Saturday, March 23, 2013

Asus C8HM70-I/HDMI ITX Motherboard Pseudo Review

Well I'm putting together a Win 7 HTPC for someone and went through all the pain of seeing what integrated Mini ITX boards are around these days...

I looked at the AMD offerings (which was AMD-350, then AMD-450 which seem to have dried up and now they are doing the C60) but the CPU performance when compared with Intel's offerings is pretty average.

Intel seem to have re-categorized their Atom CPUs and have gone back to the Celeron naming for integrated CPUs aimed at the desktop (Atom seems to be their mobile device offering now).

The board I found has an Intel Celeron 847 which is a cut-down Sandy Bridge CPU with integrated graphics (which the reviews say, software decoding on CPU is good enough for 1080p MKV and if you're using a player that supports DXVA then the CPU usage is less than 10%) coupled with an Intel HM70 chipset.

If you check out the Intel ARK for this CPU you'll see it's actually been around since Q2 2011.
The difference is that this is the first time it has appeared on a Mini ITX board (and not in a laptop).

Even though it's not super-new, it's spec is bang on for what I wanted.

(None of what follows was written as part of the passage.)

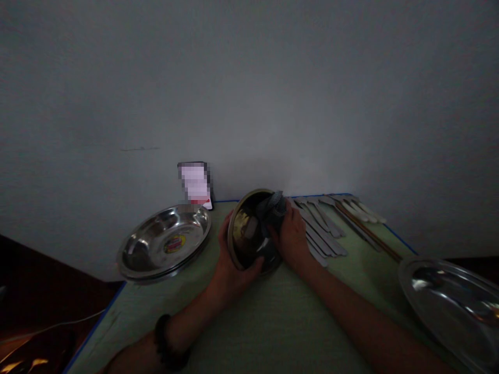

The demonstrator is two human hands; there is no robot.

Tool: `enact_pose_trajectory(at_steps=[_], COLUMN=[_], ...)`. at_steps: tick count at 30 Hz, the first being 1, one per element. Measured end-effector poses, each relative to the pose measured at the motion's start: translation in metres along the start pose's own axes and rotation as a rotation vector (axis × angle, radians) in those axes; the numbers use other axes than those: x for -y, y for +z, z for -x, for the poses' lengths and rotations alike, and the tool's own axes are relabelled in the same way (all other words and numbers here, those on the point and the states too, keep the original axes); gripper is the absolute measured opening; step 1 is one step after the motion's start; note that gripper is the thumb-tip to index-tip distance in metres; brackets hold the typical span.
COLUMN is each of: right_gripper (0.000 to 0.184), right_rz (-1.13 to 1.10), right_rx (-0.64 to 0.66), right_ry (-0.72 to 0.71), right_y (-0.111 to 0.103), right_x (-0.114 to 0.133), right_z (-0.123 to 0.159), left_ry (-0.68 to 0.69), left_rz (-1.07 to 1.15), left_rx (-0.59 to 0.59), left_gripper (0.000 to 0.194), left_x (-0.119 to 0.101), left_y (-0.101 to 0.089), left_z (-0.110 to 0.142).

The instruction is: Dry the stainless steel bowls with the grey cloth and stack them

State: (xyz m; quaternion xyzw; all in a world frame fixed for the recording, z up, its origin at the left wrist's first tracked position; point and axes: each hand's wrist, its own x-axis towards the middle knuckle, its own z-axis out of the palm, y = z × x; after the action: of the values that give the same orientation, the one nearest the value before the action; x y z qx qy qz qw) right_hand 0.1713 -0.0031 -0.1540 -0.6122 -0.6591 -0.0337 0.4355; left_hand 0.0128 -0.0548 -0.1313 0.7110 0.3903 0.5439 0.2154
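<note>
A small steel bowl [245,234] is tilted on its side above the light green table [273,322], its mouth facing left and towards me. My left hand [230,259] grips the bowl from below and the left, fingers wrapped round its rim. My right hand [292,236] holds a dark grey cloth [273,208] pressed into the bowl's upper inner side.
A stack of wide steel plates [163,244] sits at the table's left edge. Several flat steel spoons [323,228] and wooden chopsticks [370,234] lie in a row at the back right. A large steel tray [452,301] overhangs the right. A small blurred card [195,184] leans on the grey wall.
</note>
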Motion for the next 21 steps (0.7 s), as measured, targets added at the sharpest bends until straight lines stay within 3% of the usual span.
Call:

The things that really made this board stand out for me were:

  • SATA 3 6GB/S Support (Although SATA2 is usually quick enough for an SSD with bandwidth of 375MB/s, you might as well give yourself some headroom).
  • 2 * USB 3.0 Ports (Ever had to copy large files to an external HDD on your way out the door? USB 3.0 is a must-have).
  • PCI Express Slot (USB TV Tuners tend to overheat and can be prone to power issues - I much prefer a PCI Express card-based twin tuner).
  • Active Cooling (Some people complain about the noise but in Australia active cooling in Summer is a must-have, even if it's purely to extend the life of the product).
With these features it makes the perfect board for a HTPC.
The only immediate drawback I can see is the lack of SPDIF out.
There are two things you can do to get around this however (if you need this type of audio connection - e.g. your amp doesn't support HDMI).

The first is to simply use your tv as a pass-through device and use the SPDIF out on your TV (if it has one) and pass the sound through to the amp.

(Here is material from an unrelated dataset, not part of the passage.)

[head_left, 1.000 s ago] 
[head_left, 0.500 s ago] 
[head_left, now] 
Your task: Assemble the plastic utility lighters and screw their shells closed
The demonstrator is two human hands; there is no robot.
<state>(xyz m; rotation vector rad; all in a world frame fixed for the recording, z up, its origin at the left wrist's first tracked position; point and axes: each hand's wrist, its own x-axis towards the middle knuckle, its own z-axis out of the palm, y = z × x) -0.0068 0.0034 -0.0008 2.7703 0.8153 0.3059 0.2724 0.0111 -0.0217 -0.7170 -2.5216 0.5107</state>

This method is quite good as whatever AV input you have selected on the TV will be passed through with no amp changes required.

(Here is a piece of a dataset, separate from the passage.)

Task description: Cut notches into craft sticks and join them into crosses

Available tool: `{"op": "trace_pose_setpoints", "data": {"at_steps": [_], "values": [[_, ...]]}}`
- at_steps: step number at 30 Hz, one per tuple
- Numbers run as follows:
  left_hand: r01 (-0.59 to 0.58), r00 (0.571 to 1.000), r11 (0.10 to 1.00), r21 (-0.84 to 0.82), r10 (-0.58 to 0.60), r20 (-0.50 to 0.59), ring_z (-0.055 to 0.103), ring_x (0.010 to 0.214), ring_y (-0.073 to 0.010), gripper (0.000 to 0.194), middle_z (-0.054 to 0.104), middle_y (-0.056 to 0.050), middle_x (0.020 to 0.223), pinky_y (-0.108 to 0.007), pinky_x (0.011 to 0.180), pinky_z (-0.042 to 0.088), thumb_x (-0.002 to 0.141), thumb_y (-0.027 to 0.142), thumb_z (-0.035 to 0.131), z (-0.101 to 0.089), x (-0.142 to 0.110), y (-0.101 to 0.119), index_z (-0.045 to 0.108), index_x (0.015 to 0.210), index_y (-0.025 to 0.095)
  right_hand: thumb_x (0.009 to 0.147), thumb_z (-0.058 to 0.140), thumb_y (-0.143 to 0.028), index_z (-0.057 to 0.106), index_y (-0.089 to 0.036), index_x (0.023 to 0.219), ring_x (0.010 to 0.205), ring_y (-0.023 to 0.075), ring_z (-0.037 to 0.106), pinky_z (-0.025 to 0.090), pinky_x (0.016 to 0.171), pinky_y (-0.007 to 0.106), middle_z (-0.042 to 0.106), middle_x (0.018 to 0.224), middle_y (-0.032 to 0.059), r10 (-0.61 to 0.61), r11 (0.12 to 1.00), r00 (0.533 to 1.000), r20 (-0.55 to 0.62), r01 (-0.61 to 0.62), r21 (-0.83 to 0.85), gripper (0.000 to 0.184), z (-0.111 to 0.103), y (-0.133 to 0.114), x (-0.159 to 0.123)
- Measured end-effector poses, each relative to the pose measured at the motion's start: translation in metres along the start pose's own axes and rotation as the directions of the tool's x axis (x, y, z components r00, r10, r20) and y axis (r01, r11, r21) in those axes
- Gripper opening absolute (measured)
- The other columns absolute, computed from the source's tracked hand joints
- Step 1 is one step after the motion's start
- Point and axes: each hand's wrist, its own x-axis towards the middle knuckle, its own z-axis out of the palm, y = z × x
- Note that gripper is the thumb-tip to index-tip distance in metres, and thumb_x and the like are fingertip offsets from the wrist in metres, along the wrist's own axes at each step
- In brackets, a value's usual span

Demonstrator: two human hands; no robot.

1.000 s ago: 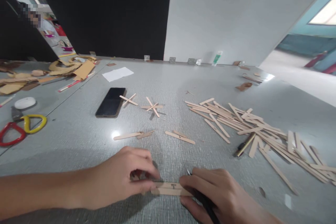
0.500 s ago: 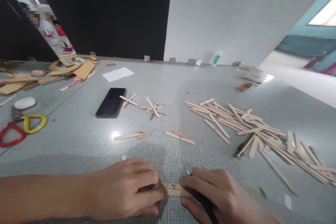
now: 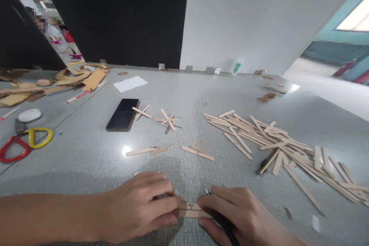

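Blur softens the left hand (image 3: pixel 144 203), and its fingertips hide the left end of two flat wooden strips (image 3: pixel 192 213), side by side toward the near edge of the tabletop (image 3: pixel 184 169), an edge cut off from my view. Those fingers bend in over the wood; whether they pinch or merely press, I can't tell. The right hand (image 3: pixel 242 209) is curled around a slim black tool (image 3: pixel 226 227), fingertips against the strips' right end; the hand covers much of the shaft, and I see a thin metallic tip (image 3: pixel 206 191) past the forefinger. A dark T-shaped mark (image 3: pixel 191 206) shows between the hands, too small for me to judge cut or drawn.

The tabletop is grey, finely streaked and glossy. Toward its right edge sprawl loose sticks (image 3: pixel 272 146), pale and round-ended. On its left side I have scissors (image 3: pixel 28 147) with red and yellow loops, blades indistinct, and a smooth black phone (image 3: pixel 123 114).
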Motion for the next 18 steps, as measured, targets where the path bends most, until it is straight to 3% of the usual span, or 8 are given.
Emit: {"op": "trace_pose_setpoints", "data": {"at_steps": [4, 9, 18], "values": [[0.121, 0.993, 0.986, -0.114, -0.122, -0.004, 0.061, 0.08, -0.0187, 0.022, 0.066, -0.004, 0.096, -0.032, 0.073, 0.053, 0.107, 0.036, 0.06, 0.0043, 0.0001, 0.0026, 0.069, 0.114, 0.017, 0.105, 0.059, -0.016, 0.068, -0.022, 0.112, 0.07, 0.0183, 0.064, 0.044, 0.063, 0.033, 0.069, 0.085, 0.0003, 0.002, 1.0, 1.0, -0.003, -0.002, -0.005, 0.013, -0.0004, 0.0008, 0.0], [0.215, 0.977, 0.945, -0.245, -0.208, 0.056, 0.06, 0.081, -0.0167, 0.013, 0.065, -0.002, 0.091, -0.029, 0.074, 0.05, 0.105, 0.029, 0.063, 0.0064, 0.0018, 0.0063, 0.07, 0.104, 0.018, 0.104, 0.058, -0.016, 0.068, -0.022, 0.109, 0.071, 0.0184, 0.064, 0.042, 0.063, 0.034, 0.068, 0.085, 0.0009, 0.007, 1.0, 1.0, 0.02, -0.007, -0.008, 0.013, -0.0004, 0.0014, -0.0003], [0.148, 0.989, 0.964, -0.22, -0.148, 0.014, 0.062, 0.083, -0.0152, 0.014, 0.067, -0.003, 0.095, -0.026, 0.075, 0.051, 0.106, 0.019, 0.06, 0.0043, 0.003, 0.0081, 0.073, 0.11, 0.017, 0.106, 0.057, -0.017, 0.069, -0.021, 0.109, 0.068, 0.0176, 0.061, 0.04, 0.062, 0.033, 0.067, 0.082, 0.0009, 0.007, 1.0, 1.0, 0.015, -0.007, -0.005, 0.013, 0.0017, 0.0019, -0.0006]]}}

The other is a HDMI to HDMI + SPDIF splitter which goes for about $30 on ebay.

So, being that the board ticked all the boxes on paper I thought this would be ideal for use in a HTPC I was putting together for a friend.

Although I couldn't find too much info from independent sites regarding those board, I was pretty confident that it would function no problems.

I'm happy to report that this board does everything I expected it to perfectly and the onboard Celeron 847 CPU in conjunction with 8GB RAM has more than enough grunt to run Windows 7 Media Center perfectly.

Installation was a breeze and fit nicely inside a Coolermaster Elite 120 Advanced:

When designing the system my intention was to offload as much decoding as possible to the onboard GPU (Intel HD 2000) and I'm happy to report this worked flawlessly for both MP4 containers (divx / xvid) and MKV (h264) up to ~25mbps with CPU not creeping above roughly 30% using standard MatroskaSplitter and XVID codecs.

Blu-ray playback was also flawless using TotalMedia Theatre 6, again with CPU only just reaching over 30%.

SATA3 and USB3 performance was also excellent with file transfers from an external USB3 2.5" 7200RPM hard drive to the internal Seagate ST3000DM001 7200RPM 64MB SATA 3 hard drive averaging around 70mbps for large transfers.

Dual DVB-T recording also works nicely using an Avermedia Twinstar A188D PCI-Express TV Tuner Card.

This board is highly recommended for HTPC builds.